SAWT BEIRUT INTERNATIONAL

| 14 January 2025, Tuesday |

Authorities try to contain anger in aftermath of Libya floods

In an effort to quell popular outrage over their failure to stop Libya’s worst-ever natural disaster, the authorities cut down communications, expelled some journalists, and barred a U.N. aid team from the flood-devastated city of Derna on Tuesday.

Furious Derna citizens staged street protests and set fire to the mayor’s house overnight a week after a flood destroyed much of the city center. They charge the government with neglecting to keep up the dams that shielded the city and failing to get people out of the way before the storm.

By Tuesday morning, things had calmed down once more, but phone and internet connections were down. The mayor was reportedly placed on administrative leave, and the whole local council was purportedly dismissed.

Some journalists for media, including Arabic-language channels that have been broadcasting from the city for days, reported on Tuesday that they had been ordered out.

The overnight protests, the first sign of unrest on the ground since the flood, showed the degree to which the disaster poses a challenge to the authorities in Libya’s east, now under control of regional strongman Khalifa Haftar.

“Haftar’s forces are under pressure to show they have control of the situation, and that they can handle the fallout. All eyes will be on them to see if they go for repression,” said Tim Eaton of Britain’s Chatham House think tank, who added that harsh measures would be a “miscalculation”.

“This will remain a seed of anger and contention for a long time to come.”

Officials offered benign explanations for the communications cut-off and the apparent orders to some journalists to move out of the Mediterranean coastal city of 120,000 people. There was no immediate explanation for blocking the U.N. mission.

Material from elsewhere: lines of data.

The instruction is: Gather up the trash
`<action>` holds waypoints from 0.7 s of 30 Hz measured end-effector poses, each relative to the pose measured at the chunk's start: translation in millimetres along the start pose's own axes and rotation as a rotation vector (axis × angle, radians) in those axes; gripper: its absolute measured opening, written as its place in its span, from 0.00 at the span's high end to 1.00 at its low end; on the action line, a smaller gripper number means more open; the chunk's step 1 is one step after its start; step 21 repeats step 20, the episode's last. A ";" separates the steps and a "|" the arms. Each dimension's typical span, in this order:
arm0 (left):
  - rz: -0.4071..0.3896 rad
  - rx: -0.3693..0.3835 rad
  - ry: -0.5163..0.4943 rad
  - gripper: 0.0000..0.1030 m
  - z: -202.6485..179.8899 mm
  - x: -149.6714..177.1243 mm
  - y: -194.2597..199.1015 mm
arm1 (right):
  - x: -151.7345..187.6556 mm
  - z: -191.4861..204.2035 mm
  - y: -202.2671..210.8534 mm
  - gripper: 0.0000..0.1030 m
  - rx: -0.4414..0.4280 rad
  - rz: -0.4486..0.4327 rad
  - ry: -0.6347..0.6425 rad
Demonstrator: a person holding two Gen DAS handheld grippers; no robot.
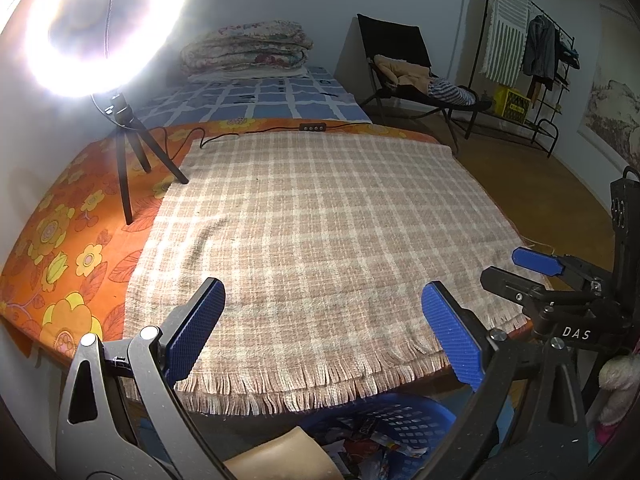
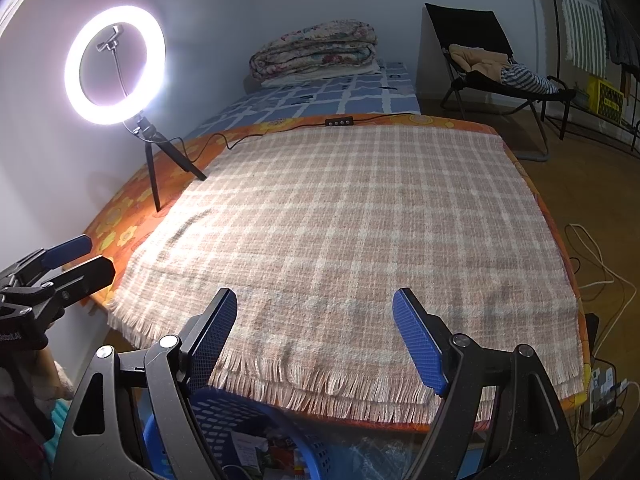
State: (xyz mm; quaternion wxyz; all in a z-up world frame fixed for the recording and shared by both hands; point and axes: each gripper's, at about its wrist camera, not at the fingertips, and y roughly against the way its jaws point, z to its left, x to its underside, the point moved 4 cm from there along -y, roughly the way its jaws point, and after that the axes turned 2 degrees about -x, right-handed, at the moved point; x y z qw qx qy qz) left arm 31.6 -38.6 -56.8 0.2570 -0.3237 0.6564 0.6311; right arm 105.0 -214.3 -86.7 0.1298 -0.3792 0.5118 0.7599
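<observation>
A blue perforated basket [image 1: 404,424] stands on the floor below the table's near edge, with crumpled wrappers and paper scraps [image 1: 368,446] inside it. The right wrist view also has the basket [image 2: 224,416], low at the left. My left gripper [image 1: 322,294] hangs open over the fringed front edge of the plaid cloth [image 1: 320,216], its blue pads wide apart and empty. My right gripper [image 2: 314,300] is likewise open with nothing between its pads, over the same edge of the cloth [image 2: 360,216]. No trash lies on the cloth. Each gripper shows at the side of the other's view.
A lit ring light on a tripod [image 2: 116,64] stands at the table's far left, its cable and remote [image 2: 339,121] along the back edge. An orange flowered cover [image 1: 60,248] lies under the cloth. Behind are a bed with folded quilts [image 1: 248,48], a chair [image 1: 404,60] and a clothes rack [image 1: 532,52].
</observation>
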 end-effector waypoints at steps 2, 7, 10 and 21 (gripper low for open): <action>0.000 -0.004 -0.002 0.03 0.4 -0.5 0.1 | 0.5 -0.3 -0.2 0.22 0.000 0.001 -0.001; 0.004 -0.005 0.003 0.03 0.8 0.1 0.6 | 1.7 -0.4 -0.4 0.22 -0.001 0.002 0.000; 0.003 -0.011 0.002 0.03 1.5 -0.8 0.5 | 2.5 -0.2 -1.2 0.22 -0.001 0.003 0.002; 0.010 -0.025 -0.008 0.03 2.7 -2.0 -1.6 | 3.0 -1.4 -2.0 0.22 0.002 0.007 -0.001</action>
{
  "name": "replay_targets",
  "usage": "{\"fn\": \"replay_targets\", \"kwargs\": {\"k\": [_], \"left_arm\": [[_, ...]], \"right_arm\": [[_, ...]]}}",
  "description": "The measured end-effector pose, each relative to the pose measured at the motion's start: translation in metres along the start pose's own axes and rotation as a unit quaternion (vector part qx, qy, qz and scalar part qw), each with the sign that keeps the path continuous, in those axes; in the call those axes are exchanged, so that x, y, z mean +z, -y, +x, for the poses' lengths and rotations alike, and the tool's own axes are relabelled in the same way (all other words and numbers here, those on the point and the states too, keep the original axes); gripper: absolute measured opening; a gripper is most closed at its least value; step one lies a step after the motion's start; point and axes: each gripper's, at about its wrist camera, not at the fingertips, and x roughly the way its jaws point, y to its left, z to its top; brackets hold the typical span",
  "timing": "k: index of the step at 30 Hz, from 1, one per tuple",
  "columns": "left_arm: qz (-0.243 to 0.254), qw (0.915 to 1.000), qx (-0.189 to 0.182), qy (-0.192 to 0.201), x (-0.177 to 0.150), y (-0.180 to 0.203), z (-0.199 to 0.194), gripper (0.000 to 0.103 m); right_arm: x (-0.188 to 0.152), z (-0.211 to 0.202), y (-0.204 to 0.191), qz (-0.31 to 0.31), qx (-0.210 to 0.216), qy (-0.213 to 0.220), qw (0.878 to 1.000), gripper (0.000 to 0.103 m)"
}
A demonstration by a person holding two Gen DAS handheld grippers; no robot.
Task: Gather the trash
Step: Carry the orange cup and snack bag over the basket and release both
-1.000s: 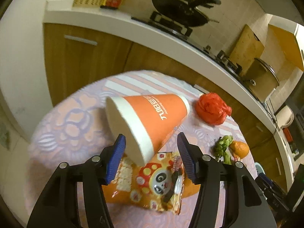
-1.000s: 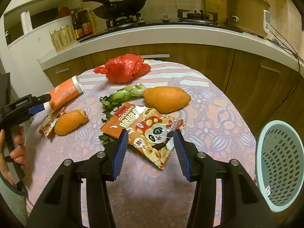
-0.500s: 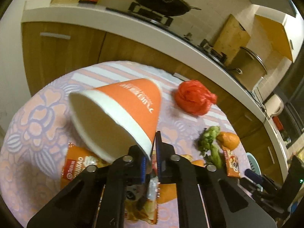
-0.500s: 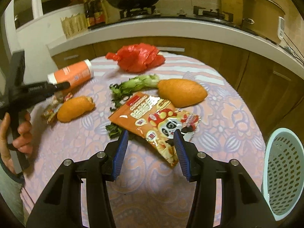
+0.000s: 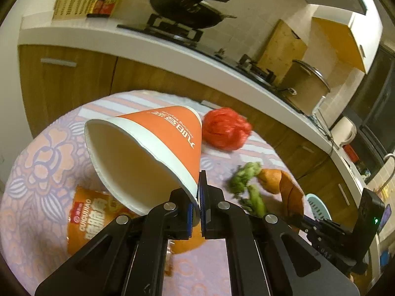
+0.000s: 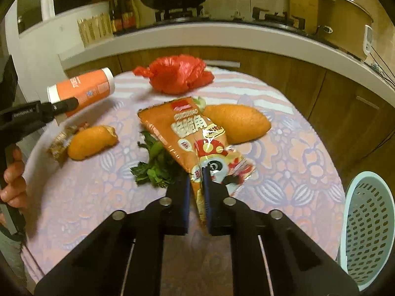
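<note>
My left gripper [image 5: 195, 212] is shut on the rim of an orange paper cup [image 5: 158, 153], held above the table; the cup also shows at the left of the right wrist view [image 6: 81, 91]. My right gripper [image 6: 196, 194] is shut on an orange snack bag [image 6: 192, 133] with a panda print, its far end lifted off the table. A second orange snack bag [image 5: 91, 219] lies under the cup. A crumpled red plastic bag [image 6: 176, 74] lies at the far side of the table. A light blue trash basket [image 6: 367, 227] stands at the table's right.
On the round floral tablecloth [image 6: 296, 153] lie two orange bread rolls [image 6: 237, 123] [image 6: 91, 140], green vegetable scraps [image 6: 155, 167] and a small brown wrapper [image 6: 58, 145]. Behind runs a kitchen counter [image 6: 222, 37] with a wok, bottles and a pot.
My right gripper has closed on the panda snack bag and raised it. My left gripper, shut on the cup since half a second ago, has lifted it a little higher.
</note>
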Motion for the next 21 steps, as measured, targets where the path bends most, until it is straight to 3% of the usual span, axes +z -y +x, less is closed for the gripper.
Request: {"fn": "replay_targets", "kwargs": {"k": [10, 21], "left_arm": [[0.045, 0.9971, -0.058, 0.018, -0.007, 0.067, -0.021, 0.002], [0.099, 0.9872, -0.125, 0.003, -0.023, 0.152, -0.009, 0.002]], "right_arm": [[0.002, -0.054, 0.018, 0.019, -0.009, 0.054, 0.998, 0.003], [-0.009, -0.114, 0.069, 0.059, -0.062, 0.100, 0.991, 0.003]]}}
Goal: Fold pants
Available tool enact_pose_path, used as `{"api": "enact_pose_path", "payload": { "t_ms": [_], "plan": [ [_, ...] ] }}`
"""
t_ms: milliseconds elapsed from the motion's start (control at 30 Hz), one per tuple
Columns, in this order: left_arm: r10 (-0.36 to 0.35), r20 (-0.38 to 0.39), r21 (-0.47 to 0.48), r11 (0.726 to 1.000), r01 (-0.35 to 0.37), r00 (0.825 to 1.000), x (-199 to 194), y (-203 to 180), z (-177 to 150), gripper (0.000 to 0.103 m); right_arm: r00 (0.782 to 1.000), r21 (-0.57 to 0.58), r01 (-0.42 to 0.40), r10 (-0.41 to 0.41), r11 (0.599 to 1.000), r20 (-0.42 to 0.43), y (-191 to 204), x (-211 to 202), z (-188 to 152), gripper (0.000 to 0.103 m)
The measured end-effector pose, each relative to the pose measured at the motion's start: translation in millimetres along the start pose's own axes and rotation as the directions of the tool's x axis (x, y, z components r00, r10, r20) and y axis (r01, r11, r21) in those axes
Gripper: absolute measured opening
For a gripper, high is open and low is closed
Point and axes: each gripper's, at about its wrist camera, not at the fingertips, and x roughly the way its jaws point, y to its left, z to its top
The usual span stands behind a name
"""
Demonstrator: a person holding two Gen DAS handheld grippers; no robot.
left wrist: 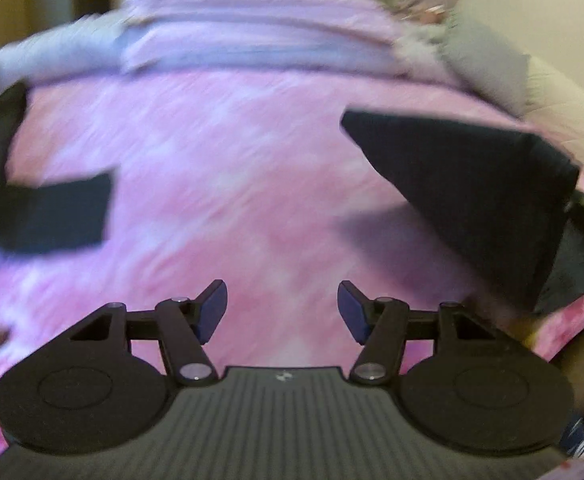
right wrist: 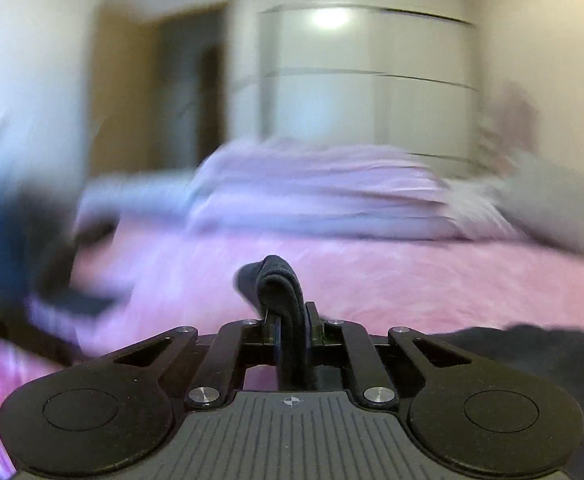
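Observation:
The dark pants (left wrist: pixel 471 196) show in the left wrist view as a lifted flap at the right, above a pink bedspread (left wrist: pixel 228 184). Another dark piece of cloth (left wrist: pixel 56 212) lies at the left edge. My left gripper (left wrist: pixel 282 312) hovers over the bedspread, open, with only pink cover between its blue pads (left wrist: pixel 212 312). In the right wrist view my right gripper (right wrist: pixel 292 330) is shut on a fold of the pants (right wrist: pixel 282 292), which bulges up between the fingers. More dark cloth (right wrist: pixel 539 356) trails off to the right. Both views are blurred.
Folded lilac bedding (left wrist: pixel 252 28) and a grey pillow (left wrist: pixel 487 68) lie at the far end of the bed. Behind it stand a pale wardrobe (right wrist: pixel 371 80) and a wooden door (right wrist: pixel 132 80). A dark blurred shape (right wrist: pixel 8 240) fills the right wrist view's left edge.

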Motion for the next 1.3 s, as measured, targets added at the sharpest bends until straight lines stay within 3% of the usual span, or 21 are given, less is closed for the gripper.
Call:
{"api": "enact_pose_path", "payload": {
  "t_ms": [167, 300, 400, 467, 500, 533, 567, 600, 667, 767, 833, 867, 933, 1000, 1033, 1067, 1133, 1200, 1233, 1267, 1300],
  "plan": [
    [-0.164, 0.061, 0.095, 0.983, 0.158, 0.985, 20, -80, 48, 0.057, 0.989, 0.228, 0.094, -0.117, 0.969, 0.091, -114, -29, 48, 0.006],
    [-0.274, 0.07, 0.169, 0.951, 0.26, 0.959, 52, -157, 73, 0.057, 0.966, 0.396, 0.202, -0.249, 0.896, 0.072, -234, -49, 44, 0.006],
    [-0.334, 0.03, 0.204, 0.925, 0.321, 0.942, 90, -215, 77, 0.057, 0.939, 0.545, 0.3, -0.344, 0.783, -0.022, -325, -52, 6, 0.006],
    [-0.348, -0.021, 0.227, 0.911, 0.344, 0.937, 120, -253, 71, 0.057, 0.909, 0.637, 0.391, -0.386, 0.664, -0.156, -383, -47, -37, 0.006],
    [-0.353, -0.046, 0.241, 0.904, 0.353, 0.934, 134, -269, 66, 0.055, 0.912, 0.698, 0.393, -0.352, 0.598, -0.212, -408, -42, -61, 0.007],
    [-0.346, -0.081, 0.254, 0.9, 0.355, 0.935, 147, -284, 62, 0.052, 0.924, 0.771, 0.361, -0.312, 0.525, -0.22, -424, -40, -82, 0.007],
    [-0.342, -0.107, 0.263, 0.896, 0.359, 0.933, 157, -295, 57, 0.046, 0.939, 0.815, 0.312, -0.29, 0.488, -0.185, -431, -42, -93, 0.006],
    [-0.345, -0.107, 0.266, 0.894, 0.361, 0.932, 163, -299, 53, 0.042, 0.945, 0.812, 0.287, -0.292, 0.508, -0.151, -432, -42, -91, 0.006],
    [-0.342, -0.096, 0.282, 0.891, 0.355, 0.935, 168, -307, 49, 0.042, 0.939, 0.76, 0.281, -0.331, 0.586, -0.092, -426, -43, -73, 0.006],
    [-0.341, -0.096, 0.274, 0.894, 0.354, 0.935, 171, -311, 49, 0.042, 0.935, 0.694, 0.212, -0.35, 0.688, 0.062, -412, -53, -33, 0.006],
    [-0.329, -0.096, 0.281, 0.896, 0.343, 0.939, 175, -317, 53, 0.042, 0.906, 0.555, 0.233, -0.386, 0.799, 0.175, -388, -67, -5, 0.006],
    [-0.313, -0.093, 0.293, 0.899, 0.327, 0.945, 177, -322, 53, 0.042, 0.889, 0.512, 0.283, -0.423, 0.811, 0.178, -383, -72, -4, 0.006],
    [-0.291, -0.084, 0.315, 0.9, 0.302, 0.953, 179, -330, 53, 0.042, 0.871, 0.54, 0.385, -0.489, 0.748, 0.056, -398, -65, -27, 0.006],
    [-0.28, -0.096, 0.33, 0.897, 0.296, 0.955, 181, -335, 52, 0.042, 0.874, 0.652, 0.444, -0.458, 0.615, -0.164, -433, -48, -73, 0.006],
    [-0.277, -0.097, 0.333, 0.896, 0.294, 0.956, 183, -337, 52, 0.041, 0.881, 0.687, 0.439, -0.426, 0.579, -0.204, -443, -44, -92, 0.006],
    [-0.275, -0.098, 0.344, 0.893, 0.292, 0.956, 184, -338, 52, 0.041, 0.894, 0.719, 0.395, -0.421, 0.572, -0.155, -446, -50, -100, 0.006],
    [-0.265, -0.087, 0.366, 0.888, 0.278, 0.96, 187, -340, 52, 0.041, 0.903, 0.746, 0.365, -0.408, 0.557, -0.137, -450, -50, -96, 0.007],
    [-0.262, -0.089, 0.353, 0.894, 0.277, 0.961, 189, -339, 55, 0.036, 0.909, 0.725, 0.348, -0.402, 0.594, -0.107, -449, -48, -85, 0.007],
    [-0.269, -0.088, 0.338, 0.898, 0.282, 0.959, 189, -338, 57, 0.035, 0.91, 0.705, 0.342, -0.406, 0.622, -0.084, -446, -66, -82, 0.007],
    [-0.27, -0.089, 0.33, 0.9, 0.284, 0.959, 191, -337, 58, 0.035, 0.906, 0.675, 0.359, -0.414, 0.645, -0.086, -443, -69, -79, 0.007],
    [-0.264, -0.09, 0.328, 0.903, 0.279, 0.96, 194, -337, 60, 0.035, 0.892, 0.645, 0.413, -0.427, 0.643, -0.146, -445, -62, -84, 0.006]
  ]
}}
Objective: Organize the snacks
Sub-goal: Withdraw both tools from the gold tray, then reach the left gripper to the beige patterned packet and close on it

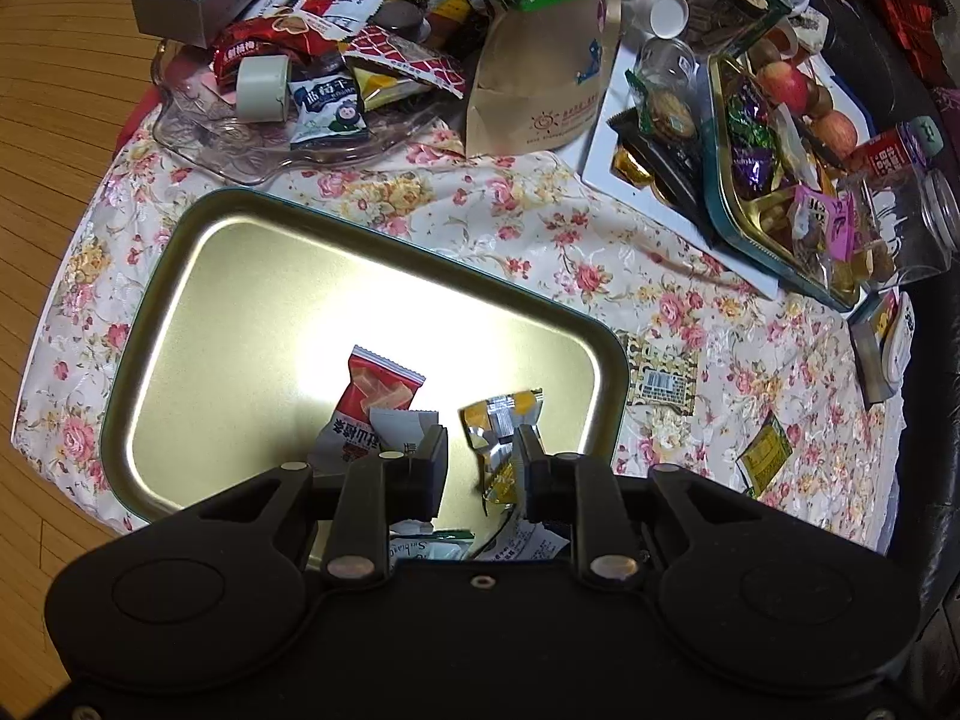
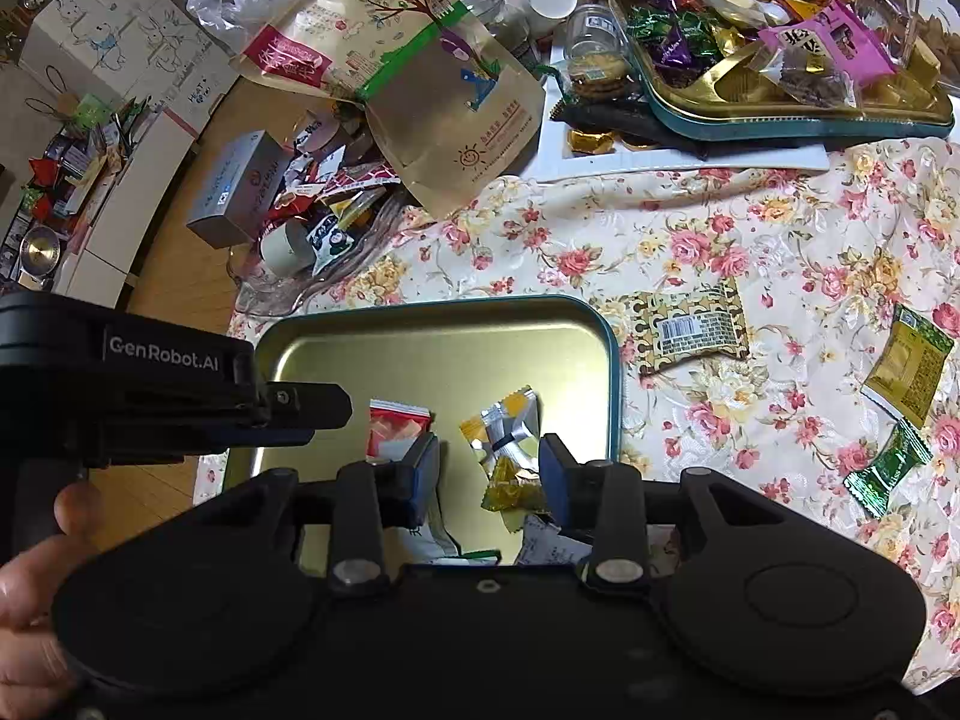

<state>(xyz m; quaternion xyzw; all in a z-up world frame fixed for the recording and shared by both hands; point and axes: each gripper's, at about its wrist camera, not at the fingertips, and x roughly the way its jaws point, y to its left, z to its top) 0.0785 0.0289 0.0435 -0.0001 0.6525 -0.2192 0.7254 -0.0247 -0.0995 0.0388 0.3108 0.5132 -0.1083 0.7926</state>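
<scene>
A gold tin tray (image 1: 240, 330) (image 2: 420, 360) with a teal rim lies on the floral cloth. In it are a red packet (image 1: 375, 396) (image 2: 396, 426), a white packet (image 1: 396, 426) and a yellow-silver packet (image 1: 498, 420) (image 2: 504, 438). My right gripper (image 2: 489, 462) hangs over the tray, open, with the yellow-silver packet between its pads but not pinched. My left gripper (image 1: 480, 456) also points down over the tray, jaws a little apart with nothing held. In the right wrist view it shows side-on (image 2: 336, 407), with a hand (image 2: 36, 588) on it.
Loose on the cloth to the right lie a patterned brown packet (image 2: 690, 330), a yellow-green packet (image 2: 906, 366) and a green candy (image 2: 888, 468). Behind stand a glass dish of snacks (image 1: 240, 138), a kraft bag (image 1: 540, 72), a second tin of sweets (image 1: 768, 180) and a jar (image 1: 924, 228).
</scene>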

A spokesperson for the state-owned Libyan Telecommunications Holding Company, Mohamed Albdairi, told Libya Alahrar television that the communications had gone down in the area because some fiber optic cables had been severed. Engineers were investigating whether this was due to excavation work or sabotage, and looking to repair it, he said.

Hichem Abu Chkiouat, minister of civil aviation in the administration that runs eastern Libya, told Reuters by phone that some reporters had been told to stay away from rescue operations, but denied this was linked to security or politics.

“It is an attempt to create better conditions for the rescue teams to carry out the work more smoothly and effectively,” he said. “The large number of journalists has become an impediment to the work of rescue teams.”

Officials have given widely varying death tolls since dams above Derna burst in a storm on Sept. 10, unleashing a torrent that swept away the heart of the city. The World Health Organization has confirmed 3,922 deaths. Thousands more are missing, with countless bodies washed into the sea.